» **WHAT IS BEING ASKED**
Copy each line below that has "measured".

── SOURCE DATA ──

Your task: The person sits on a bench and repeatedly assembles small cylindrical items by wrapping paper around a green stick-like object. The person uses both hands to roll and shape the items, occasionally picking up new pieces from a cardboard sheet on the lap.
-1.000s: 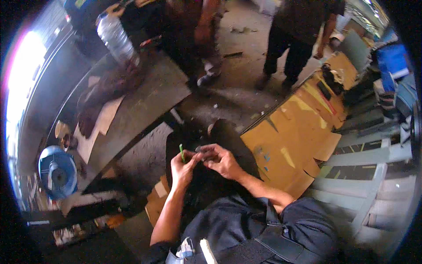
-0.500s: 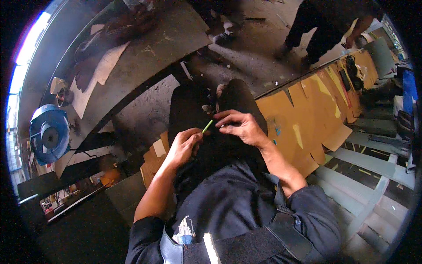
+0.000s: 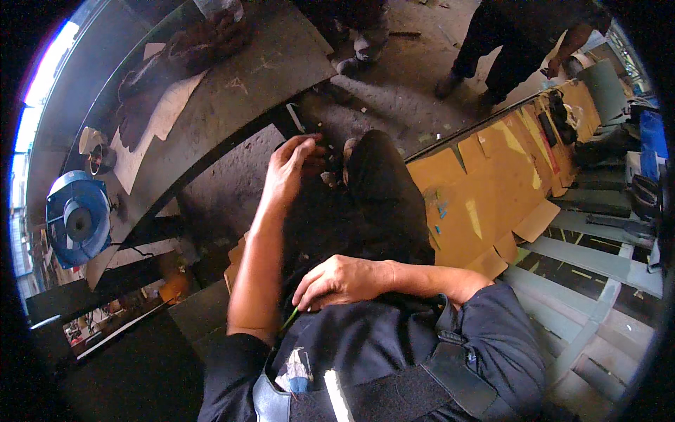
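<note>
My right hand (image 3: 341, 281) lies close against my dark shirt, its fingers curled and pinching a thin green stick (image 3: 290, 320). The stick slants down from the fingertips toward my left forearm; its upper part is hidden in the hand. Farther out, over my left knee, is my left hand (image 3: 290, 167), with the fingers bent inward. Shade and slight blur hide what lies between those fingers, if anything.
On the left, a metal table (image 3: 232, 91) carries a pair of dark gloves (image 3: 151, 81) and a blue fan (image 3: 77, 219). Flattened cardboard (image 3: 485, 190) covers a bench to the right, beside grey slats (image 3: 590, 260). Two people stand beyond, one in dark trousers (image 3: 492, 56).
My left hand has moved outward over the knee, away from the green stick. My right hand has drawn back to my shirt with the stick.
</note>
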The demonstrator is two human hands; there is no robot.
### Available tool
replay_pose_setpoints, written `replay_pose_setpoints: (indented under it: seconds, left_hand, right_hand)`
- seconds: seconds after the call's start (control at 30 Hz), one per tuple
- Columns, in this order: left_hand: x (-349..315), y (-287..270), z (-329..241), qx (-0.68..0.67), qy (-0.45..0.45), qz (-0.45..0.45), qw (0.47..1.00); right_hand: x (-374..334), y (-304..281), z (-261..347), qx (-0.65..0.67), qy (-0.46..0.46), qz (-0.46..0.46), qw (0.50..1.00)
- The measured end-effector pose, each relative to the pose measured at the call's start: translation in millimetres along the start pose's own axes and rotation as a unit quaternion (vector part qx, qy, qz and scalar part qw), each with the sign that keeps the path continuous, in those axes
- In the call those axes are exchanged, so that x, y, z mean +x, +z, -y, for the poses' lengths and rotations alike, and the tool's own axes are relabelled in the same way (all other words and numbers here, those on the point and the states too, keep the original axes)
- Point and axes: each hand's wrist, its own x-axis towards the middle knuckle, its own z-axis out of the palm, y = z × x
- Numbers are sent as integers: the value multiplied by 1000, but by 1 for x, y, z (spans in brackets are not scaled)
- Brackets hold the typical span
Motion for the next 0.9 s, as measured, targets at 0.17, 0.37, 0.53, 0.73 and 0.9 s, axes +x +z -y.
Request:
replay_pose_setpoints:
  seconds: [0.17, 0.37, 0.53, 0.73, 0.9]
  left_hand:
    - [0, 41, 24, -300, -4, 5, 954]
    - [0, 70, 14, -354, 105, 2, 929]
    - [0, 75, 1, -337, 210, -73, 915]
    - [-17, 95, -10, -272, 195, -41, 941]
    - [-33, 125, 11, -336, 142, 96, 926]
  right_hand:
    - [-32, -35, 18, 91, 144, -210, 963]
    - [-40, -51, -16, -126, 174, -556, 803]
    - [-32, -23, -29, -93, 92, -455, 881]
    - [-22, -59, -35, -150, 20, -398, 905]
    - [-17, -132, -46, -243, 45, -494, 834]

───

» **WRITTEN RESPONSE**
- The measured end-effector pose, each relative to the pose measured at the call's start: translation in millimetres along the start pose's own axes and rotation as a unit quaternion (vector part qx, qy, qz and scalar part qw), each with the sign that keeps the path continuous, in those axes
Motion for the next 0.9 s, as measured, targets at 0.17, 0.37, 0.53, 0.73 and 0.9 s, axes +x +z -y.

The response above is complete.